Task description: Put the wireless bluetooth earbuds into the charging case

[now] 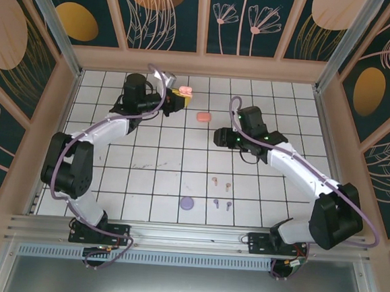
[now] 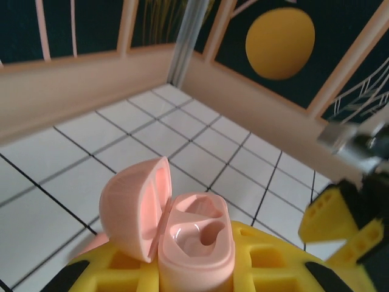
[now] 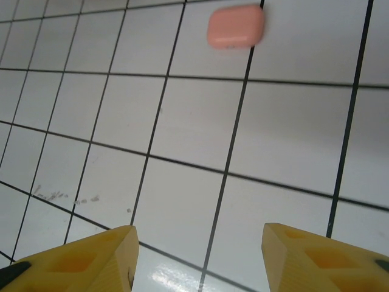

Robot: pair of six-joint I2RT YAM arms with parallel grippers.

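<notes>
Risk: left gripper [image 1: 177,94] clamps the open pink case [image 2: 196,240]; right gripper [image 3: 197,255], open and empty, may fumble tiny earbuds [image 1: 227,186] nearer.

Held in the left pincer [image 1: 180,94], an open case [image 2: 194,237], lid swung to its left. Ahead of the right pincer [image 3: 197,258], apart on the tabletop [image 1: 145,176], a closed case [image 3: 236,25], between both pincers. Toward the arm bases from the right pincer, one pair of earbuds [image 1: 214,181], a second pair of earbuds [image 1: 215,202] nearer still, and just left of that a round case [image 1: 187,203].
</notes>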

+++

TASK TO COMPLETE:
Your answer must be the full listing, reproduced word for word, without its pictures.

WORKED SOLUTION:
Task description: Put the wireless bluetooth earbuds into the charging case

[now] 
[now] 
[now] 

Robot: pair of six-joint I2RT YAM arms with parallel grippers.

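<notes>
Risk: left gripper [image 1: 177,94] clamps the open pink case [image 2: 196,240]; right gripper [image 3: 197,255], open and empty, may fumble tiny earbuds [image 1: 227,186] nearer.

Held in the left pincer [image 1: 180,94], an open case [image 2: 194,237], lid swung to its left. Ahead of the right pincer [image 3: 197,258], apart on the tabletop [image 1: 145,176], a closed case [image 3: 236,25], between both pincers. Toward the arm bases from the right pincer, one pair of earbuds [image 1: 214,181], a second pair of earbuds [image 1: 215,202] nearer still, and just left of that a round case [image 1: 187,203].
</notes>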

No further output is expected for this exercise.